What to do:
Look through the records below for the line holding "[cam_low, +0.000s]". Write it out exactly, with each following line through the line holding "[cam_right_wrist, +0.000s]".

(Records contained in a dataset)
:::

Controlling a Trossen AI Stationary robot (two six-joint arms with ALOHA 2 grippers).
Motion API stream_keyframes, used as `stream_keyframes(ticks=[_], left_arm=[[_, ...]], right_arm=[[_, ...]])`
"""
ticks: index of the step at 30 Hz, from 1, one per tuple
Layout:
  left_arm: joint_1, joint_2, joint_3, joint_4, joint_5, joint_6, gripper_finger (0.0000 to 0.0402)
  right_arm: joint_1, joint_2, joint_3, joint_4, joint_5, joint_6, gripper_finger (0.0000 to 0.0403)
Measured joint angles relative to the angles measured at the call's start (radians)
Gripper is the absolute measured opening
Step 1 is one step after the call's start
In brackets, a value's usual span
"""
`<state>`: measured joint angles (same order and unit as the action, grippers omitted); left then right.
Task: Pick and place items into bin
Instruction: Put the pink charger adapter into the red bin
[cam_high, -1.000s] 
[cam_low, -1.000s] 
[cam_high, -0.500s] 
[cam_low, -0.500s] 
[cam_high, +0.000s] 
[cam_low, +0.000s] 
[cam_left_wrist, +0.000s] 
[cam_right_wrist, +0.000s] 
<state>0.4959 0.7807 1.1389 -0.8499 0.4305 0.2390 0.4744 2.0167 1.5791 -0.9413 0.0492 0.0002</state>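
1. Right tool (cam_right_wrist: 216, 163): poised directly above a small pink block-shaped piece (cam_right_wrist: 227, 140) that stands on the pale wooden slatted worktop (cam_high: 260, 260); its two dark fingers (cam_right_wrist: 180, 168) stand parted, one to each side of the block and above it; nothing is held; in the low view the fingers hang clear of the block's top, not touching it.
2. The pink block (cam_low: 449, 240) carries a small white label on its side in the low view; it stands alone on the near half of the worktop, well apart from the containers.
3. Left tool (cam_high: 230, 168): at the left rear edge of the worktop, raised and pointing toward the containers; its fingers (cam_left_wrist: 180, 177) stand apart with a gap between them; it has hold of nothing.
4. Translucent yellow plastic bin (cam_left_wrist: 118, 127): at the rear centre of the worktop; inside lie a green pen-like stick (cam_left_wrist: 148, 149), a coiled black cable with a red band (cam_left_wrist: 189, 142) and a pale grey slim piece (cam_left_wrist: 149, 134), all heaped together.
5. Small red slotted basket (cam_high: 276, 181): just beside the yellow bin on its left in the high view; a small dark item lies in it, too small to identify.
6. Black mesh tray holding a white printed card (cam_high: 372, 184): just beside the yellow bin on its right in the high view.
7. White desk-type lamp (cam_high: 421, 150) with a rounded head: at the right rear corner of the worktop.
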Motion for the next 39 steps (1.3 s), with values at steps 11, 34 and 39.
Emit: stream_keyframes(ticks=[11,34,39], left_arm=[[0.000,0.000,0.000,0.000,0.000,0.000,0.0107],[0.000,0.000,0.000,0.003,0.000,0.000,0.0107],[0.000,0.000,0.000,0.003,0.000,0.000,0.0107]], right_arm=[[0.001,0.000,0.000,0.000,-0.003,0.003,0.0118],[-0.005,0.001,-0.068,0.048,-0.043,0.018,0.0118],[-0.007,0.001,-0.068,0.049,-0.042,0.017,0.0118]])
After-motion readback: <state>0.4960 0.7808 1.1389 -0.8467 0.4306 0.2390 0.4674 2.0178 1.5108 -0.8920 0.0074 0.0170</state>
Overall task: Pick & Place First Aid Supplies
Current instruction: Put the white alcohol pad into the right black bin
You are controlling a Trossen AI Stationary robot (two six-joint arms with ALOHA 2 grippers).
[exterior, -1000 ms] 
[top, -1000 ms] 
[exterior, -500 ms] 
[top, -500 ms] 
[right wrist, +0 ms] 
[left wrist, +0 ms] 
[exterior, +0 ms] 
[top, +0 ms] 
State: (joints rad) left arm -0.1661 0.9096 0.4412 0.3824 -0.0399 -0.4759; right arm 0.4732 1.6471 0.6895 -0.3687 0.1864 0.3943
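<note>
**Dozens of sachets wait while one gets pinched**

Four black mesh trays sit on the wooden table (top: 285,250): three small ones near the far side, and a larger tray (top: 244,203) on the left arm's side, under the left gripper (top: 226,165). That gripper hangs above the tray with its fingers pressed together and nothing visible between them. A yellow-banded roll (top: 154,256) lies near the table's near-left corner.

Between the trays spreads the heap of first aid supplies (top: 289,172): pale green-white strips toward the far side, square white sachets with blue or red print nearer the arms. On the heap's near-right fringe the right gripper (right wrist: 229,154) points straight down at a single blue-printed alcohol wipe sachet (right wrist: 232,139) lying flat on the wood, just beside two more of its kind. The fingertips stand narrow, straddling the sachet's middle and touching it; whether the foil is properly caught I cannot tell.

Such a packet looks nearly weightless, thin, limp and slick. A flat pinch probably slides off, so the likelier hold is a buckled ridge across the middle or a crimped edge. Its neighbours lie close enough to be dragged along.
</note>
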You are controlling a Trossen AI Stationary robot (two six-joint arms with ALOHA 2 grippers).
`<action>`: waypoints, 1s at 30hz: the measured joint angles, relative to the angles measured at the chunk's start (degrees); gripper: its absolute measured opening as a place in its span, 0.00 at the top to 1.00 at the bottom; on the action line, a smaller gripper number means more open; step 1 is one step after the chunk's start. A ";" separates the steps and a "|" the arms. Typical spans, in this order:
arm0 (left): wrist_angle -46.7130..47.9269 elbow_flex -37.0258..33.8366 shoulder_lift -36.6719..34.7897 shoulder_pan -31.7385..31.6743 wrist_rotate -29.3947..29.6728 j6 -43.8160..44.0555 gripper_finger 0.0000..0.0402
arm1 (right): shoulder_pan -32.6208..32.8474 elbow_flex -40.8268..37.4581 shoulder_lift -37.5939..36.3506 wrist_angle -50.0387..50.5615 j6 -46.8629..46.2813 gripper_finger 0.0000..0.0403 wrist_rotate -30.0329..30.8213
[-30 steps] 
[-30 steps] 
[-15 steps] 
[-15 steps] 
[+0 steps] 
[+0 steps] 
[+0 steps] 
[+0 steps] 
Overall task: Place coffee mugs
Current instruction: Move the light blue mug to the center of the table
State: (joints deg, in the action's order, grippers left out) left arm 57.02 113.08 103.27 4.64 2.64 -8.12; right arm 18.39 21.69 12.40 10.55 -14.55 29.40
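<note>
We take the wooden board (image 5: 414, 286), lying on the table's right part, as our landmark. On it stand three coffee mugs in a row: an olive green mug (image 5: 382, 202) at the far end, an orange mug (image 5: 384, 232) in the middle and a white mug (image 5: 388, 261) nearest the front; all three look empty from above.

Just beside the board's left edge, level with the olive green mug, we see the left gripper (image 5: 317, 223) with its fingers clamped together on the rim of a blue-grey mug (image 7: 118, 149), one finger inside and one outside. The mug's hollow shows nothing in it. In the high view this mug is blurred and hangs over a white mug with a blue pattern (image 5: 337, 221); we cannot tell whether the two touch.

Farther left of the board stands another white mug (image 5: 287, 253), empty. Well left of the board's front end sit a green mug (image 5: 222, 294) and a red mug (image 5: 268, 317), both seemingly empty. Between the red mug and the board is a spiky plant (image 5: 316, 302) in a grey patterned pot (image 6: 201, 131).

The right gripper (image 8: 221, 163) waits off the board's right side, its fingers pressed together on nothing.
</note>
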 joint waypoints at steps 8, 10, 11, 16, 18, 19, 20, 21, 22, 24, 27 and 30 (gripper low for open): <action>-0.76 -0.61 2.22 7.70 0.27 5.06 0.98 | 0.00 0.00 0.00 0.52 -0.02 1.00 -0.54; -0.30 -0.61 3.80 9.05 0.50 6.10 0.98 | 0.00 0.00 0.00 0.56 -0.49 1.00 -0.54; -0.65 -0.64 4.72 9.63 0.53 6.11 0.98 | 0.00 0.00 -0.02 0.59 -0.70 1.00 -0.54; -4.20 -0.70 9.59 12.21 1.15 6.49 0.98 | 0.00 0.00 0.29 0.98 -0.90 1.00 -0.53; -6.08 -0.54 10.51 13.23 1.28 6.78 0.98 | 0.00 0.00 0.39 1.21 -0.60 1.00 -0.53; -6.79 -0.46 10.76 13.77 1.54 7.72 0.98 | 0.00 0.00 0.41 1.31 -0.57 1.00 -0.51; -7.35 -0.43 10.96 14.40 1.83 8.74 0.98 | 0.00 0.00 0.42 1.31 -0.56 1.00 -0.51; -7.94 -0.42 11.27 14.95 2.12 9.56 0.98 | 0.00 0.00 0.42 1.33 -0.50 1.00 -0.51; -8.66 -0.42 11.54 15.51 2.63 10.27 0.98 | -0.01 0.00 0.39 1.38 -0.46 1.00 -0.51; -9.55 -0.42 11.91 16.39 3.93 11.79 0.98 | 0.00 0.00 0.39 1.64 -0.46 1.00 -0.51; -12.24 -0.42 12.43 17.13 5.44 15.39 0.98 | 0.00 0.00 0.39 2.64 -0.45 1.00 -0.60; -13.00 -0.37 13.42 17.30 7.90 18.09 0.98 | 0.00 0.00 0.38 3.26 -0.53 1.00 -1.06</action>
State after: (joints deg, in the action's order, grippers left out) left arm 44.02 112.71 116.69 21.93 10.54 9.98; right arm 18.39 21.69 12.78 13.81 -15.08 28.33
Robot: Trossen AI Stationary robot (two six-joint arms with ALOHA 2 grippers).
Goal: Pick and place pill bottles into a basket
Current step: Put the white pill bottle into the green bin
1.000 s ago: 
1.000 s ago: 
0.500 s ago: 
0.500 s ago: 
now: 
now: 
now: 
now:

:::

Expected answer:
[cam_low, +0.000s] 
[cam_left_wrist, +0.000s] 
[cam_right_wrist, +0.000s] 

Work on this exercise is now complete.